Ainsi que je le disais moi-même dans cet hémicycle il y a une semaine, dans un département comme la Creuse, plus de la moitié des logements obtiennent une note de F ou G au diagnostic de performance énergétique.

Le Gouvernement répond à cet enjeu par de nombreuses mesures.

La réforme de l’aide à la rénovation énergétique, qui sera mise en œuvre à partir du 1er janvier 2024, constitue déjà une réponse très concrète. Cette aide pourra couvrir jusqu’à 90 % du montant des travaux des ménages très modestes que vous avez évoqués.

Pour un ménage de classe moyenne – situé entre le cinquième et le huitième déciles –, le montant de l’aide sera de 60 % des travaux. Si ces derniers se montent à 55 000 euros, on peut ainsi imaginer que l’aide s’élèvera à 33 000 euros, auxquels on peut évidemment ajouter l’aide éventuelle des collectivités locales, mais aussi, par exemple, puisque vous avez évoqué les loyers modérés, le dispositif Loc’Avantages.

Je rappelle aussi, pour ce qui concerne le reste à charge, que nous avons prolongé l’éco-prêt à taux zéro.

Surtout, le dispositif fiscal du déficit foncier, qui permet de déduire les charges des travaux des revenus locatifs, est doublé jusqu’en janvier 2025 pour des travaux permettant d’atteindre la performance de classe D.

Si j’ajoute à cela le dispositif fiscal Denormandie, que nous avons également prolongé, ou encore la prime à la sortie de la vacance, quantité d’aides permettent de faire face à ces enjeux aujourd’hui. Il faut les saisir toutes !

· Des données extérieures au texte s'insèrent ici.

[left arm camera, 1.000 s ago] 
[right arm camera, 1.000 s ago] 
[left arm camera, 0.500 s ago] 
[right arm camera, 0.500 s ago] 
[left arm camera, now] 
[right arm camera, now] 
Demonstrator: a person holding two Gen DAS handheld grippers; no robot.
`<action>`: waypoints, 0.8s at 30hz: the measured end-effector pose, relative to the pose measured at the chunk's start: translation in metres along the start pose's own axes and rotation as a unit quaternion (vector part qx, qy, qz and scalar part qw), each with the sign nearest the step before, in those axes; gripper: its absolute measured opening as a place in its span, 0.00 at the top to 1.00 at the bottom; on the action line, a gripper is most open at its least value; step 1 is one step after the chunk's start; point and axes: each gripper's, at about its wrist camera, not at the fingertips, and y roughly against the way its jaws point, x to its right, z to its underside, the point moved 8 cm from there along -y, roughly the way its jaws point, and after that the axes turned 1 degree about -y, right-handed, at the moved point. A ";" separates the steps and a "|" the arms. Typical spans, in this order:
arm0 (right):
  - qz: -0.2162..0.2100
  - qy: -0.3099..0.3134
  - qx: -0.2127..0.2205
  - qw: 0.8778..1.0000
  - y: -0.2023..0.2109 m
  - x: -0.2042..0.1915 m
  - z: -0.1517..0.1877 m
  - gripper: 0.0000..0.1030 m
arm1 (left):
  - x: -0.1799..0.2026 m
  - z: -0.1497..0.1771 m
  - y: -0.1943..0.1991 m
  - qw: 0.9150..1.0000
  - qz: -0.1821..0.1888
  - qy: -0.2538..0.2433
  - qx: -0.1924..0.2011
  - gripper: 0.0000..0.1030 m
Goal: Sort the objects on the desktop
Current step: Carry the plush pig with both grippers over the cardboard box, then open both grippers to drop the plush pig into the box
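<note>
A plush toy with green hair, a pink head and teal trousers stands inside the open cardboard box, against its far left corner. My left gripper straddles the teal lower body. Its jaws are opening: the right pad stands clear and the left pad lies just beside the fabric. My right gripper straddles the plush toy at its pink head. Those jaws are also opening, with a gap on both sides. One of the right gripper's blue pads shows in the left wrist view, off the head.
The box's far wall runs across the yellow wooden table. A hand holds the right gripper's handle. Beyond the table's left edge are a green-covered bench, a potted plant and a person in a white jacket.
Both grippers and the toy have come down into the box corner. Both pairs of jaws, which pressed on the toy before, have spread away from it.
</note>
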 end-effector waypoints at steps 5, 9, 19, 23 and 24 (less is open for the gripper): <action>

Si ce n’était pas suffisant, la loi Logement permettra de renforcer encore ces dispositifs pour la ruralité.

Vous voyez, monsieur le sénateur, que la ruralité n’est pas abandonnée. Loin de là ! (M. François Patriat applaudit.)

M. le président. La parole est à M. Bruno Rojouan, pour la réplique.

M. Bruno Rojouan. J’aimerais vous croire, monsieur le ministre, mais ce gouvernement, dans le domaine du logement, a réussi un triple exploit, jamais inégalé : la construction de logements neufs est bloquée ; l’achat-vente de logements anciens est au plus bas depuis des décennies ; et là, vous allez conduire à un blocage du locatif, ce qui aboutira à une situation dramatique ! Tous les clignotants sont au rouge.

En politique comme ailleurs, il n’y a aucune honte à essayer de corriger les dispositifs qui sont en place. Ce serait tout à votre honneur. Ce serait aussi faire preuve de courage. Or, en politique, souvent le courage paie ! (Applaudissements sur les travées du groupe Les Républicains.)

M. le président. Nous en avons terminé avec les questions d’actualité au Gouvernement.

Notre prochaine séance de questions au Gouvernement aura lieu le mercredi 22 novembre 2023, à quinze heures.

Mes chers collègues, nous allons maintenant interrompre nos travaux quelques instants.

La séance est suspendue.

(La séance, suspendue à seize heures quinze, est reprise à seize heures trente, sous la présidence de M. Mathieu Darnaud.)